Set down every record below exactly as it stands, minus the pictures.

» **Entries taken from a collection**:
--- START ---

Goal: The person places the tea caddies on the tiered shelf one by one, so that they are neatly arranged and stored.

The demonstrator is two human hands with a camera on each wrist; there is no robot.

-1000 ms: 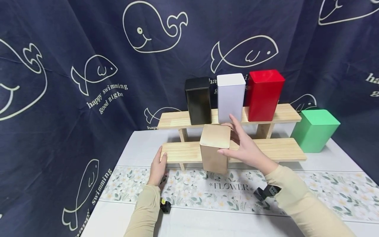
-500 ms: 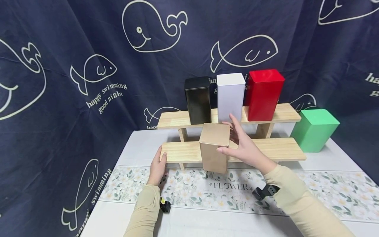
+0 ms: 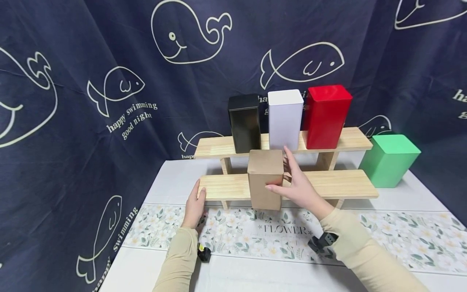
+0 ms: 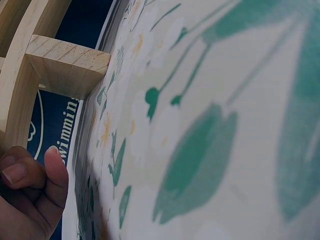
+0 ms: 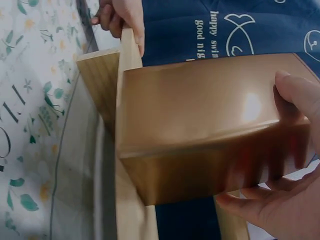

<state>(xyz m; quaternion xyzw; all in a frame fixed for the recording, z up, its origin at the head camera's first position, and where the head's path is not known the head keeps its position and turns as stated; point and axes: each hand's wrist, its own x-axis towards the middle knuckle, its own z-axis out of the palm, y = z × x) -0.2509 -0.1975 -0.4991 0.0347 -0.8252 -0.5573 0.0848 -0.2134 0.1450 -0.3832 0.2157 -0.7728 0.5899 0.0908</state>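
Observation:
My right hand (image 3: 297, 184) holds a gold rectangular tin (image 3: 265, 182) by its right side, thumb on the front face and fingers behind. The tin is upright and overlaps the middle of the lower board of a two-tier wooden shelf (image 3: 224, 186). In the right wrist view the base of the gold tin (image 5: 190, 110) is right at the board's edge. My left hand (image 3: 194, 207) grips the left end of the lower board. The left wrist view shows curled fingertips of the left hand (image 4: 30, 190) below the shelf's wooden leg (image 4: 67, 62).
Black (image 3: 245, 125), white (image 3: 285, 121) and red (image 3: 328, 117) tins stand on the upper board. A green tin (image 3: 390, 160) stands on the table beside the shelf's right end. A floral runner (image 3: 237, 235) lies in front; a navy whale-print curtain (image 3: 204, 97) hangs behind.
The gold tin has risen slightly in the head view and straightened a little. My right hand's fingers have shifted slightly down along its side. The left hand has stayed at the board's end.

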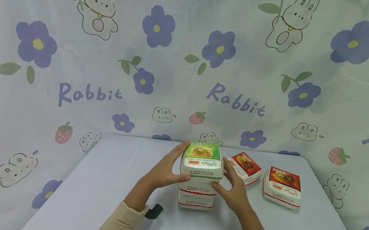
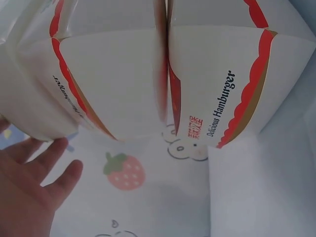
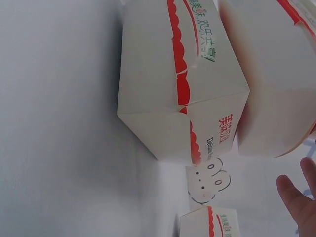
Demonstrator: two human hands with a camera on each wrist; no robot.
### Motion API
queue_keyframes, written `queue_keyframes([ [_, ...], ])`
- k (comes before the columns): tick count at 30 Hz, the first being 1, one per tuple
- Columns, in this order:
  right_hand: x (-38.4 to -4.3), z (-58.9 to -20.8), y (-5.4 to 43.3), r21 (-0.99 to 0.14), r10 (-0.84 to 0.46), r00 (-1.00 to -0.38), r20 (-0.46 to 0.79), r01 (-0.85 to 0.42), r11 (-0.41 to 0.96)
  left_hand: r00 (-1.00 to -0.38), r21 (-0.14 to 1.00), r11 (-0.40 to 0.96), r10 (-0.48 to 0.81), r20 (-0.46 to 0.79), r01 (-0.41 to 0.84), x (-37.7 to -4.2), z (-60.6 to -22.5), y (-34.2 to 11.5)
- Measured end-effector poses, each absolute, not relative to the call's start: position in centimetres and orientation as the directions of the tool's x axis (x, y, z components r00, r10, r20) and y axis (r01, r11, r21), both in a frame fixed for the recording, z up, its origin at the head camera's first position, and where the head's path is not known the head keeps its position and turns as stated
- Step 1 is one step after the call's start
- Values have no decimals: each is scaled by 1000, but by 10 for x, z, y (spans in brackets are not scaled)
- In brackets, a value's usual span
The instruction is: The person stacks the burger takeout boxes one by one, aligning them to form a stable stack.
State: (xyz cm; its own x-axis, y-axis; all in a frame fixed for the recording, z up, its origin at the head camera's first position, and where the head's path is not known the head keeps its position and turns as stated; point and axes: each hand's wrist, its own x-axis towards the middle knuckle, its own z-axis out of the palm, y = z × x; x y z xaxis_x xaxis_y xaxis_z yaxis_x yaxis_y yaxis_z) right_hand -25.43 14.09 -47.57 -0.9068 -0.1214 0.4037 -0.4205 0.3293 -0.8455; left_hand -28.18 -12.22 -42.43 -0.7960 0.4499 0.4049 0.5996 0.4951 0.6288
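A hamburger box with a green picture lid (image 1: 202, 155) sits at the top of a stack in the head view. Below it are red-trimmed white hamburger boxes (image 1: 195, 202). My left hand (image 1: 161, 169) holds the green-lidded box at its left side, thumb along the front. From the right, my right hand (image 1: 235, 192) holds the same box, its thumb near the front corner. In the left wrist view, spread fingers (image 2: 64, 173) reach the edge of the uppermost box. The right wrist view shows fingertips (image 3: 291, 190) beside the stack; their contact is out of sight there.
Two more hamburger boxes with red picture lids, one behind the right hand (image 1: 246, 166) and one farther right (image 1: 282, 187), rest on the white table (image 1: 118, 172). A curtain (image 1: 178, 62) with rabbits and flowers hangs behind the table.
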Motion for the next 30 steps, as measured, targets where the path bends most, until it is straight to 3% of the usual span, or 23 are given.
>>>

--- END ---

» **Task output**:
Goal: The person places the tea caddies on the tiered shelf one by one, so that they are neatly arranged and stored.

The demonstrator is two human hands with a camera on each wrist; there is no robot.

-1000 ms: 
-500 ms: 
+0 ms: 
+0 ms: 
+0 ms: 

<state>(xyz m; quaternion xyzw; all in a frame fixed for the recording, z up, its origin at the head camera's first position, and where the head's path is not known the head keeps its position and turns as stated; point and axes: each hand's wrist, its own x-axis towards the middle knuckle, its own z-axis out of the palm, y = z × x) -0.2509 -0.1975 -0.4991 0.0347 -0.8252 -0.5573 0.0848 -0.2134 0.1450 -0.3832 0.2157 -0.7728 0.5899 0.0908</state>
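Observation:
My right hand (image 3: 297, 184) holds a gold rectangular tin (image 3: 265, 182) by its right side, thumb on the front face and fingers behind. The tin is upright and overlaps the middle of the lower board of a two-tier wooden shelf (image 3: 224, 186). In the right wrist view the base of the gold tin (image 5: 190, 110) is right at the board's edge. My left hand (image 3: 194, 207) grips the left end of the lower board. The left wrist view shows curled fingertips of the left hand (image 4: 30, 190) below the shelf's wooden leg (image 4: 67, 62).
Black (image 3: 245, 125), white (image 3: 285, 121) and red (image 3: 328, 117) tins stand on the upper board. A green tin (image 3: 390, 160) stands on the table beside the shelf's right end. A floral runner (image 3: 237, 235) lies in front; a navy whale-print curtain (image 3: 204, 97) hangs behind.
The gold tin has risen slightly in the head view and straightened a little. My right hand's fingers have shifted slightly down along its side. The left hand has stayed at the board's end.
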
Demonstrator: two human hands with a camera on each wrist; no robot.
### Motion API
queue_keyframes, written `queue_keyframes([ [_, ...], ])`
- k (comes before the columns): tick count at 30 Hz, the first being 1, one per tuple
- Columns, in this order:
  right_hand: x (-38.4 to -4.3), z (-58.9 to -20.8), y (-5.4 to 43.3), r21 (-0.99 to 0.14), r10 (-0.84 to 0.46), r00 (-1.00 to -0.38), r20 (-0.46 to 0.79), r01 (-0.85 to 0.42), r11 (-0.41 to 0.96)
  left_hand: r00 (-1.00 to -0.38), r21 (-0.14 to 1.00), r11 (-0.40 to 0.96), r10 (-0.48 to 0.81), r20 (-0.46 to 0.79), r01 (-0.41 to 0.84), x (-37.7 to -4.2), z (-60.6 to -22.5), y (-34.2 to 11.5)
- Measured end-effector poses, each absolute, not relative to the call's start: position in centimetres and orientation as the directions of the tool's x axis (x, y, z components r00, r10, r20) and y axis (r01, r11, r21), both in a frame fixed for the recording, z up, its origin at the head camera's first position, and where the head's path is not known the head keeps its position and turns as stated
- Step 1 is one step after the call's start
- Values have no decimals: each is scaled by 1000, but by 10 for x, z, y (spans in brackets are not scaled)
- In brackets, a value's usual span
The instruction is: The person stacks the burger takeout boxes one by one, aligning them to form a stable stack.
State: (xyz cm; its own x-axis, y-axis; all in a frame fixed for the recording, z up, its origin at the head camera's first position, and where the head's path is not known the head keeps its position and turns as stated; point and axes: each hand's wrist, its own x-axis towards the middle knuckle, its own z-axis out of the palm, y = z × x; x y z xaxis_x xaxis_y xaxis_z yaxis_x yaxis_y yaxis_z) right_hand -25.43 14.09 -47.57 -0.9068 -0.1214 0.4037 -0.4205 0.3293 -0.8455; left_hand -28.18 -12.22 -42.43 -0.7960 0.4499 0.4049 0.5996 0.4951 0.6288
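A hamburger box with a green picture lid (image 1: 202, 155) sits at the top of a stack in the head view. Below it are red-trimmed white hamburger boxes (image 1: 195, 202). My left hand (image 1: 161, 169) holds the green-lidded box at its left side, thumb along the front. From the right, my right hand (image 1: 235, 192) holds the same box, its thumb near the front corner. In the left wrist view, spread fingers (image 2: 64, 173) reach the edge of the uppermost box. The right wrist view shows fingertips (image 3: 291, 190) beside the stack; their contact is out of sight there.
Two more hamburger boxes with red picture lids, one behind the right hand (image 1: 246, 166) and one farther right (image 1: 282, 187), rest on the white table (image 1: 118, 172). A curtain (image 1: 178, 62) with rabbits and flowers hangs behind the table.
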Motion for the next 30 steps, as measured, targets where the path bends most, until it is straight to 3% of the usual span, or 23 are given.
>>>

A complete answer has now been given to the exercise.